Hi HANA EIM and SDI Community,

In this blog entry I would like to convey some of the experiences we made throughout an SDI HANA to HANA (H2H) implementation project. To gather an understanding of the context, we will start off with the scenario description and solution architecture.

These are the items that will be covered throughout this blog:

  1. Implementation Scope
  2. Solution Architecture
  3. Best Practices
  4. Challenges
  5. Reengineering of Replication Tasks
  6. Monitoring
  7. Real-time Replication & Source System Archiving
  8. References

You can expect practical insights into the implementation of a HANA to HANA repliction scenario. Some detailed aspects on e.g. task partitioning, replication task design or monitoring are described. Potentially you can adapt the approaches described in this blog in your own SDI implementation project.
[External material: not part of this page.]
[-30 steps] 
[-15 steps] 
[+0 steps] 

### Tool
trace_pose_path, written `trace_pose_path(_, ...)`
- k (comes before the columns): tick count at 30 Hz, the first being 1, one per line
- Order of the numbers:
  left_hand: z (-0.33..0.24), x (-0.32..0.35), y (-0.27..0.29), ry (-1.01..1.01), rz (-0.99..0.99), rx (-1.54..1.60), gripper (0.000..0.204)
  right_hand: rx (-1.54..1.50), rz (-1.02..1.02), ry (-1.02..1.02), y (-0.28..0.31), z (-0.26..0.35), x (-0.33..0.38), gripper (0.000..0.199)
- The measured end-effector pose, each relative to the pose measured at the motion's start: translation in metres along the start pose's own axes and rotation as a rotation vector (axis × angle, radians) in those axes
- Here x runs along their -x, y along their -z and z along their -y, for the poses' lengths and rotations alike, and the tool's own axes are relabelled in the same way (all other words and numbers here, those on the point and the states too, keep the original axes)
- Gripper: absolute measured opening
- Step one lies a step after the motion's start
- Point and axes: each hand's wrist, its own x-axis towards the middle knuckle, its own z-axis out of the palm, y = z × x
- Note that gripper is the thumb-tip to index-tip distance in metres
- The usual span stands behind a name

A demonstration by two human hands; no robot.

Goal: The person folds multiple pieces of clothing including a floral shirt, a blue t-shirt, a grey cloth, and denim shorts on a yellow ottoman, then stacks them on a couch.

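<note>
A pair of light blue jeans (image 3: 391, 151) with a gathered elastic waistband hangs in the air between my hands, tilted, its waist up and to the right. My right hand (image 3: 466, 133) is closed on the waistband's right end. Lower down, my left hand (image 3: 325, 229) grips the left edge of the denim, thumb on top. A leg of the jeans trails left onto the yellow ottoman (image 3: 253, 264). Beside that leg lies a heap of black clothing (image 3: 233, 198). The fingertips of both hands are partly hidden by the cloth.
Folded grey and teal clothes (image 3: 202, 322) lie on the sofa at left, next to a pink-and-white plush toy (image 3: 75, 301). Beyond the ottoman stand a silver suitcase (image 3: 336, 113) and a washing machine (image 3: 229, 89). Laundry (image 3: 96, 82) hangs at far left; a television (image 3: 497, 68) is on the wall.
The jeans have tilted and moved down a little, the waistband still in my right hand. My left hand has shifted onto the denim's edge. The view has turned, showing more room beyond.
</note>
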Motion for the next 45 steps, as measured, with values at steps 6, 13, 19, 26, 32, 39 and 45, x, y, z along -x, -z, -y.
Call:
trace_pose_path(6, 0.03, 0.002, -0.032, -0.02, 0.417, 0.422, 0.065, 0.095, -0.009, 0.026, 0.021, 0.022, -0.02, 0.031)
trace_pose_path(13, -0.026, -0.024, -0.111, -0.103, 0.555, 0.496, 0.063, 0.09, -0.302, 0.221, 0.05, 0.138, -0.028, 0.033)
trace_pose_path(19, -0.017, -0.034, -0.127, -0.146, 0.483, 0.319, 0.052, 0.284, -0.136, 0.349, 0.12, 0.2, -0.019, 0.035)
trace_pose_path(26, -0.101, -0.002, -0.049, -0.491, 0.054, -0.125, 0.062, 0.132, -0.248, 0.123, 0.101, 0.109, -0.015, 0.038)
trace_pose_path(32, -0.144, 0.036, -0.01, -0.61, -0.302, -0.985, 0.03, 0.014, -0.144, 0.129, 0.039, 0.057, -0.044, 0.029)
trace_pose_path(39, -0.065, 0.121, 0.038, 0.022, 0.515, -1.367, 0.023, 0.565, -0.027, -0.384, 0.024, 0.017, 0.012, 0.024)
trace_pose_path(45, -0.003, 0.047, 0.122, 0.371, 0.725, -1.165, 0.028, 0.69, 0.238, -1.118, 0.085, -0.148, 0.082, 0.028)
1.    Implementation Scope

From an SDI perspective, this brief overview will describe some facts and requirements we had to deal with:

  • Replicate data in real-time from 3 different HANA source systems into a (consolidated) target schema using SDI RTs (with the SDI HANAAdapter)
  • Replication scope approx. 550 tables per source (times 3 = > 1.600 tables)
  • Replicate tables with high record count (6 tables of > 2 billion in production)
  • SDI task partitioning for large tables (> 200 mio. records)
  • Target table partitioning for large tables (> 200 mio. records)
  • SDI infrastructure/configuration – e.g. DP-Agent + Agent groups
  • Follow SDI best practice guidelines (naming convention, implementation guidelines, tuning)
  • SDI development artifacts maintenance + transport across landscape to PRD
  • Dpserver + dpagent monitoring
  • Out of scope: Load and replication of IBM DB2 based source systems (compare with architectural diagram)


2.    Solution Architecture

The end-to-end solution architecture employs several SAP and non-SAP components

  • DP-Agents
    • Virtual host on Linux, 64 GB
    • 2.1.1
  • HANA 2 SP02
    • 4 TB
  • HANA EIM SDI (XSC runtime)
  • DLM
  • HANA Vora 1.4
  • Hadoop Cluster with Spark enabled
  • Microstrategy

The following illustration shows the architecture in a facilitated way. From an SDI point of view there are multiple real-time + batch input streams: Suite on HANA systems, files, legacy data from IBM DB2 DBs (not shown).
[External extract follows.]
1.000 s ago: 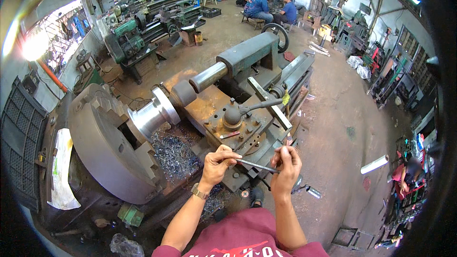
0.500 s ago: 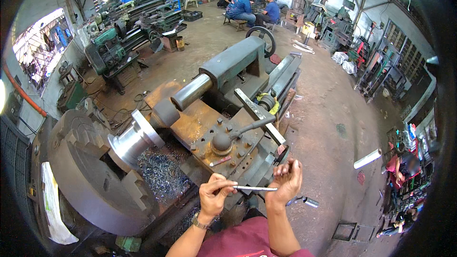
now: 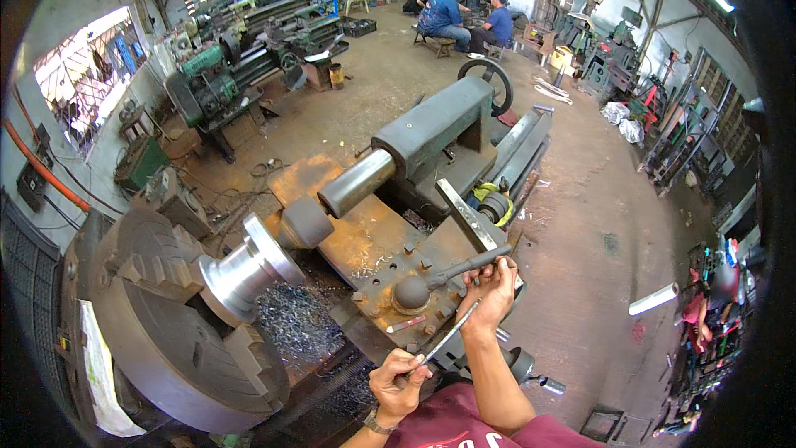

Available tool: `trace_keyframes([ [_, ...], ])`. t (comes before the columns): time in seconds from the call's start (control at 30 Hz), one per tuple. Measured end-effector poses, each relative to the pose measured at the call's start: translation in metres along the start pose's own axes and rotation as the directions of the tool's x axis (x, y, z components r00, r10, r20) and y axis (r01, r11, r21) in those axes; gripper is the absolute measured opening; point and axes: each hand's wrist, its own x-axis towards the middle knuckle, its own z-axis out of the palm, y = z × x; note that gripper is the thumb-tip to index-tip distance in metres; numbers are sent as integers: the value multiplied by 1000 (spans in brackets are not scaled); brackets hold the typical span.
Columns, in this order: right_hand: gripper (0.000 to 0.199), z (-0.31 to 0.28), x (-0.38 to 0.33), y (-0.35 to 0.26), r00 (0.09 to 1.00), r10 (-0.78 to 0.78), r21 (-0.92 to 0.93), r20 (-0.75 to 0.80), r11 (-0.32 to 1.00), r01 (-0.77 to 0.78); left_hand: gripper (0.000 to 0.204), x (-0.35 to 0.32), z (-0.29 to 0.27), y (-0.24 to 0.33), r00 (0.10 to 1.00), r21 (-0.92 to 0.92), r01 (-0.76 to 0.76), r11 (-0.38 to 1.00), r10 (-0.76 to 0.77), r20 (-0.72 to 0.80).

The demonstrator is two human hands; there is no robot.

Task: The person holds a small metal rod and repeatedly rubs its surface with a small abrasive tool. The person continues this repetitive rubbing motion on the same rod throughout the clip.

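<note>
One slim rod (image 3: 452,331) slants across the gap btwn a lathe worker's bare hands. Thumb and fingers of the L hand (image 3: 399,382) pinch its near end, w/ no gap visible; from that grip the long axis runs fwd and to the right, away from the worker's chest, its far end by the heel of the R hand (image 3: 489,294). Whether they touch, can't tell. The R hand, farther fwd, has fingers bent next to the free end of a dark lever (image 3: 468,264); whether they close on it, can't tell. L hand is nearer the body and has the sure hold. Rod looks straight, thin, grey w/ a pale streak, prob. metal. Beyond: a bolted tool block (image 3: 381,282); at left, a shiny flanged workpiece (image 3: 240,274) at the chuck (image 3: 178,336), metal chips (image 3: 298,319) nearby.
</note>
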Motion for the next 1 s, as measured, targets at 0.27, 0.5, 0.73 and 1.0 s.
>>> trace_keyframes([
  [0.27,5,0,4,2,1000,-7,32,-1,999,7,7,4,6,15,1000,89,-23,996,23,-3],
  [0.5,13,-15,-20,-66,909,156,136,388,965,-224,13,28,0,59,938,319,-14,948,-98,333],
  [0.73,23,-62,-106,-111,826,144,-148,545,986,-74,14,47,-23,55,861,399,36,916,-231,453],
  [1.0,17,-88,-154,-101,884,128,-174,450,983,-54,13,43,-22,43,841,262,-36,964,-112,529],
])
In the productive environment (as shown) each Suite on HANA (shown as HDB1/2/3) is connected employing a dedicated DP-Agent group with a HANAAdapter instance. Thus, the risk of stalling the whole replication when remote sources or RepTasks exceptions occur on source system level can be mitigated. The Hadoop and Vora part, shown on the right-hand side will not be further elaborated and are not part of this blog entry.


3.    SDI Best Practices

Initially, most of the aspects (for users + authorizations) considered in the official SDI Best Practices Guide were implemented(refer to references section for the web link to the bast practices).

SDI users were organized the following way:

  • SDI_ADMIN – monitoring privileges, user creation, ***
  • SDI_DEV – Web-based development workbench, repository privileges, schema privileges
  • SDI_EXEC – execute replication tasks
  • SDI_TRANSPORT – transport SDI artifacts

Using this pattern, you can easily follow a segregation of duties approach and avoid unnecessary and unwanted situations in development or deployment. On the contrary, you have to stick with the approach and align your development and administration processes accordingly.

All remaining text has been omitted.